I mean, I don't know if I'd want anyone to shut it down. Just somebody leak it and the playing field is evened out again (and from the sounds of it, we all get big raises after switching jobs).
Don't shut it down, make it open so we can all benefit. But I imagine no one would update it.
From a data standpoint, using such a resource to determine salaries would like cause salaries to become predictable, based solely on what other people paid for the combination of experiences used to classify the salaries (Ruby programmers with 5 years of experience in startups of size Z get X). So salaries would tend to not diversify much from the median (perhaps tend down a little).
That also neglects the quality of those 5 years of experience as it relates to the actual position. 5 years of designing financial services systems is more valuable to a financial services company than 5 years of building web applications for a dating company.
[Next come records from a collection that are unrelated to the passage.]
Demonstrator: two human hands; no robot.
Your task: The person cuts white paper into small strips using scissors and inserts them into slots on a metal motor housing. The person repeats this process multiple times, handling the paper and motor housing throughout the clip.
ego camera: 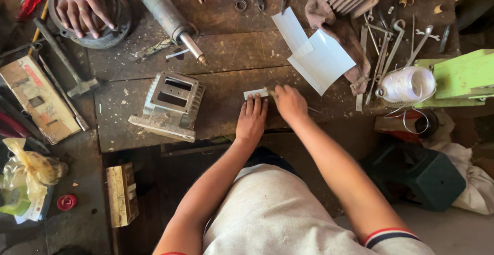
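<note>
A: Hands first — where are they?

B: Both at mid-frame on the bench [221,54]. Left hand [251,121] lies flat, fingers straight, tips pressing a small white strip [256,93]. Right hand [289,103] sits just beside it, curled, touching the strip's right end. Can't tell if it's pinching sth, fingers hide it.

A: Strip's spot?

B: Near the bench's front edge, center frame, just below the white sheets [316,54].

A: Other stuff nearby?

B: Grey metal housing [171,103] w/ rectangular openings, left of the hands. Rotor shaft [170,18] upper center-left, lying at a slant. Brownish rag [337,31] under the sheets. Spanners [383,49] upper right, white thread spool [406,84] next to a green block [463,77] at right.

A: Anyone else?

B: Yes, another person's hand [82,3] upper left, resting on a round dark metal ring [110,26]. Hammer [67,62] below it, carton [38,98] at far left.
</note>
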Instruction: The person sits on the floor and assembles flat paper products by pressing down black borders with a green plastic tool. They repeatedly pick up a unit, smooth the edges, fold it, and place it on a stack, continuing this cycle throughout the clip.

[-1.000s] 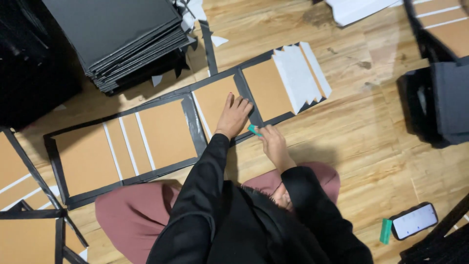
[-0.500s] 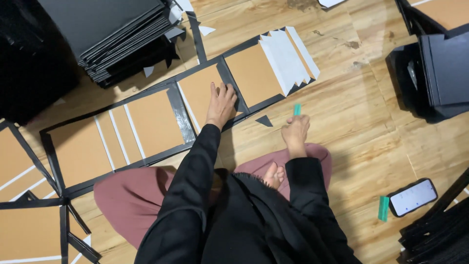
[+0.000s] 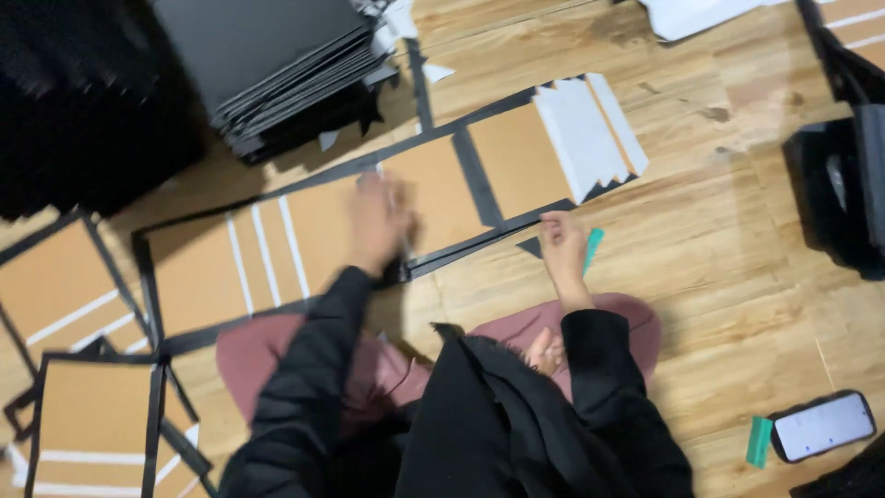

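On the wooden floor (image 3: 737,267), the long black-bordered strip of brown cardboard panels (image 3: 277,244) lies before the seated person. Left hand (image 3: 378,221), blurred, presses flat on it; right hand (image 3: 560,247) grips a small teal scraper (image 3: 592,251) at its black lower edge. A slip could crease that border. Half a second earlier, the scraper was lifted clear.

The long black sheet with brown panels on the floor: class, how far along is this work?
Done: brown panels already lie on the black sheet. In hand: the left hand presses a middle panel; the right hand lifts the near edge flap, holding a green tool. Left: white strips remain at the end.
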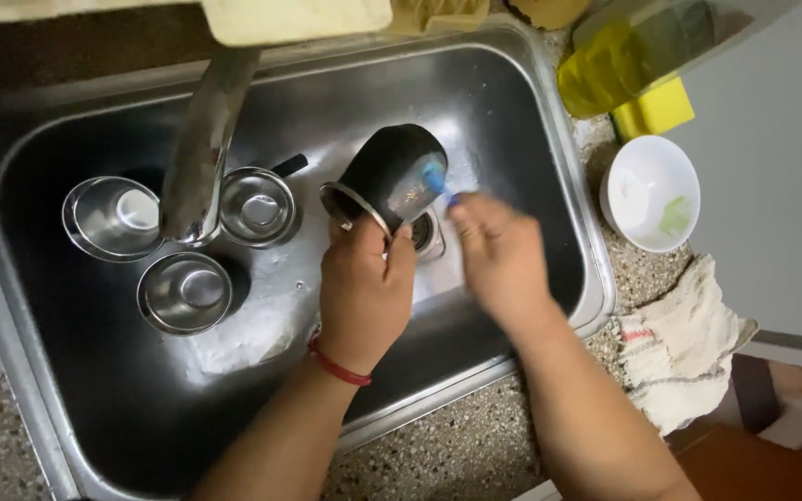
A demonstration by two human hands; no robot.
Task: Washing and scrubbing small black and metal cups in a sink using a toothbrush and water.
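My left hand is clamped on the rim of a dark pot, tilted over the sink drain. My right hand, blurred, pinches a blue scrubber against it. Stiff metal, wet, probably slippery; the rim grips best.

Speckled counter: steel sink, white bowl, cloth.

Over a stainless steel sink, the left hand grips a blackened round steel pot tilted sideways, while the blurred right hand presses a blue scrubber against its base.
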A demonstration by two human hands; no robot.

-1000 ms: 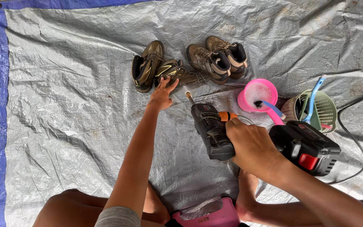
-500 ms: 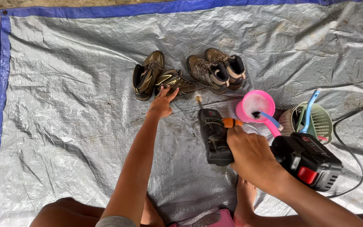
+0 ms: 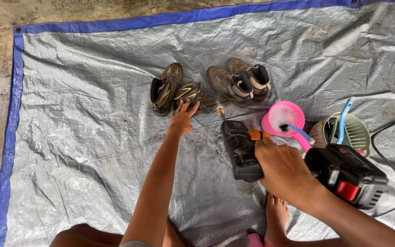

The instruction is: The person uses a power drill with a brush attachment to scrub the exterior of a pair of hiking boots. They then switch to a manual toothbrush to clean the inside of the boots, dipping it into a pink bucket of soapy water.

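Observation:
My left hand reaches forward, its fingertips touching a brown shoe that lies on its side on the grey tarp. A second brown shoe leans beside it. My right hand grips a black cordless spray tool with a red latch. The tool's orange collar and brass tip point away over a black shoe lying on the tarp.
A pair of brown boots stands behind the black shoe. A pink scoop of foam holds a blue brush. At right are a green basket and a cable. My bare foot rests near the front.
The view has tilted forward, so everything sits lower in the picture. My left hand has stretched onto the brown shoe. My right hand keeps its hold on the spray tool.

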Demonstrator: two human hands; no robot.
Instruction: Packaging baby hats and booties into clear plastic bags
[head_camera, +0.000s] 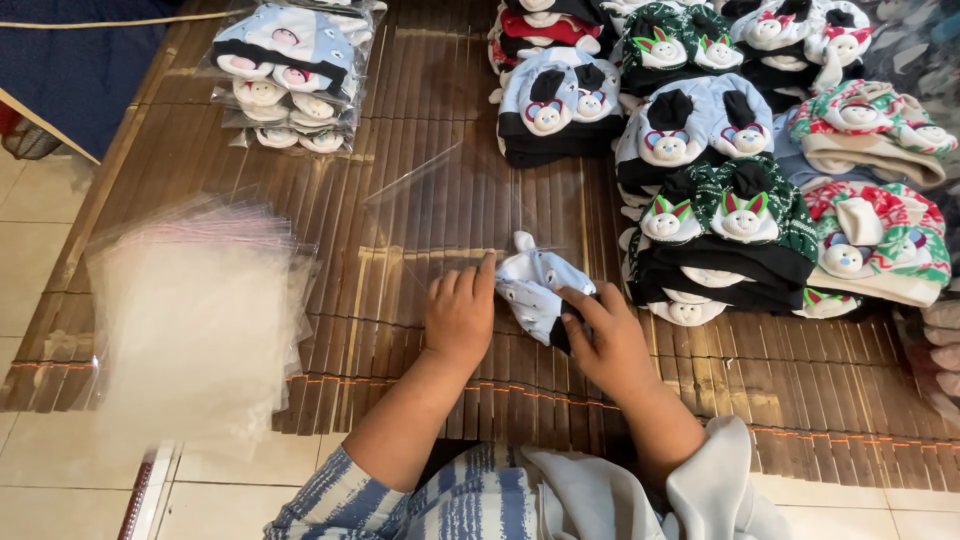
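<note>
Folding, by the look of it, is the step in hand: the right hand (612, 340) curls its fingers around the near end of a small pale blue hat (535, 290) printed with little figures, while the left hand (460, 315) lies flat just beside it, fingers together, pressing down on the near edge of a clear plastic bag (455, 205) spread on the bamboo mat (400, 340); the hat lies bunched between the two hands, touching both, at the bag's near corner; judging from this, the next move calls for the bag's mouth to be lifted and held apart so the hat can slide in, and the film is limp and flat, so finding that opening may be fiddly; to the left, near the mat's edge, sits a loose stack of empty clear bags (195, 320), well within reach; to the right stand piles of animal-face hats (725, 235) in green, blue and red patterns, close enough to crowd the right elbow; farther off, a bundle of bagged hats (290, 75) rests near the mat's far left.
</note>
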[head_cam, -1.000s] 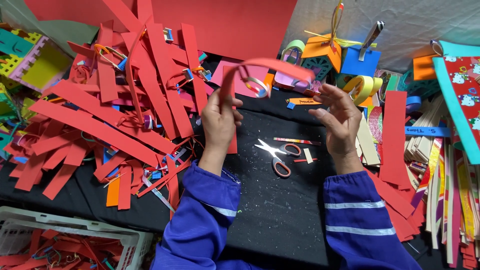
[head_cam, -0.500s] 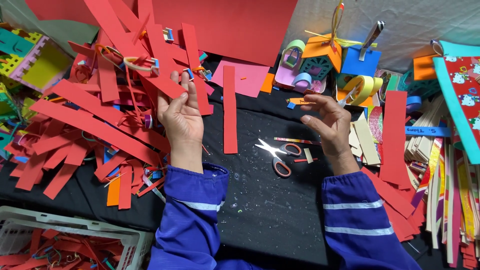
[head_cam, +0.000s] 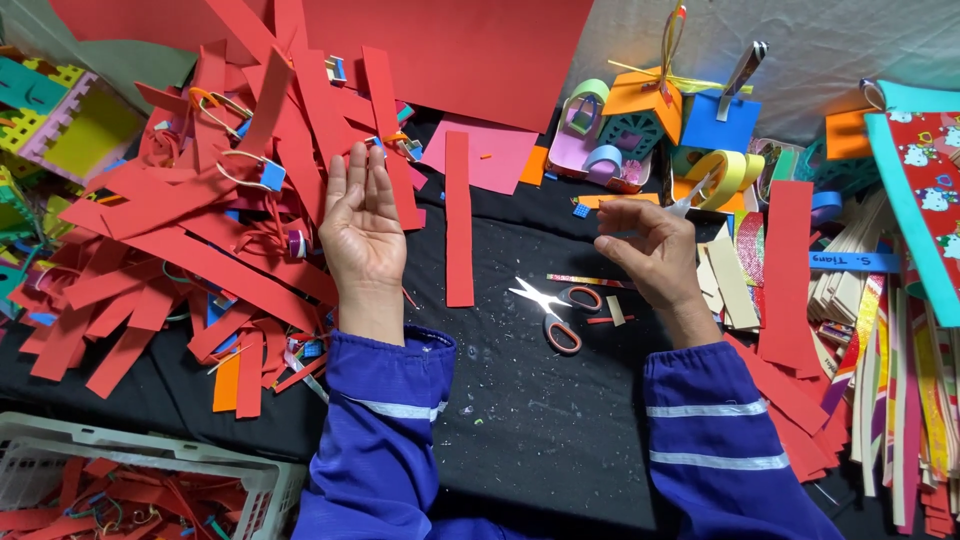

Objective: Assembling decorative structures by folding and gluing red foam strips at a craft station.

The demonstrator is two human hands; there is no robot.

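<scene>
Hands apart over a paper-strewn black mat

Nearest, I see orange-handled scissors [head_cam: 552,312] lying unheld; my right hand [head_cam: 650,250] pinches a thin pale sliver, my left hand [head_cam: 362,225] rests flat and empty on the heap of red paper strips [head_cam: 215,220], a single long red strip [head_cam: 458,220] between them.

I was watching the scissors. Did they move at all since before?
No. The scissors lie open on the black cloth, just right of the lone red strip, as before. Only the hands moved.
</scene>
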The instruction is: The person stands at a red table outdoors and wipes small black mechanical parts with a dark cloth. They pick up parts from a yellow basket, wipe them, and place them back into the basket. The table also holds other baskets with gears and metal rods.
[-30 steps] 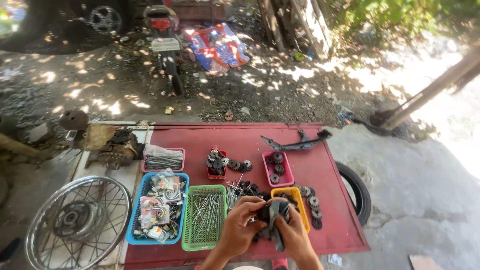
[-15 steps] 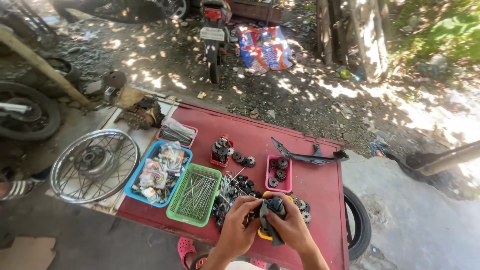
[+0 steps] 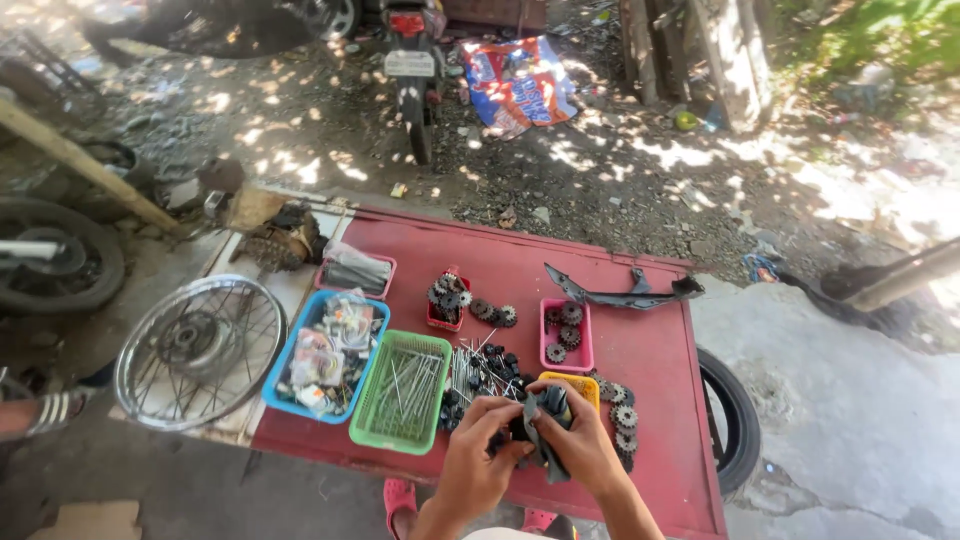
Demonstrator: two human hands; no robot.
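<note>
Head view: the person stands at the near edge of a red table (image 3: 620, 350), both hands raised over it. The left hand (image 3: 478, 455) and the right hand (image 3: 578, 450) are closed together around a small dark part (image 3: 545, 415) with a strip of dark rubber or cloth about it — fingers curled tight, the piece pinched between both palms just in front of the yellow tray (image 3: 580, 385).

Judgement: the work in hand is the fitting or wrapping of this part; the next move calls for a firm grip from one hand while the other works the strip round.

Around it: a green basket (image 3: 400, 395) of thin rods, a blue tray (image 3: 325, 355) of packets, a pink tray (image 3: 567, 335) of gears, loose gears (image 3: 622, 415) beside the right hand, and a spoked wheel (image 3: 200, 350) to the left.

Hidden or unclear — the part's exact shape, covered by fingers; the table's near edge, cut off by the frame.
</note>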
That is the problem I have with collective bargaining in higher skilled fields — it assumes people are interchangeable based on worthless “years of experience” metrics. Some sysadmin with 20 year experience might not know the first thing about DevOps, while a fresh college graduate might be an expert. Yet the 20 year guy would get paid more despite knowing less.
The problem of outliers not being able to fully maximize their earnings under collective bargaining is a substantially smaller issue than everyone being underpaid without collective bargaining.
It’s a salary database and it’s anonymized. How is this harming the public? A worker is still free to accept or reject any offer they want. Companies aren’t colluding, they are reporting. Nothing stopping companies from paying more or less than what other people are paying.
Because when one side of the table has access to information (especially such detailed and important data such as this) it shifts the negotiating advantage strongly in favor of the companies.
Ideally, regulators would, but we live in a hyper-capitalistic age, so they probably won't.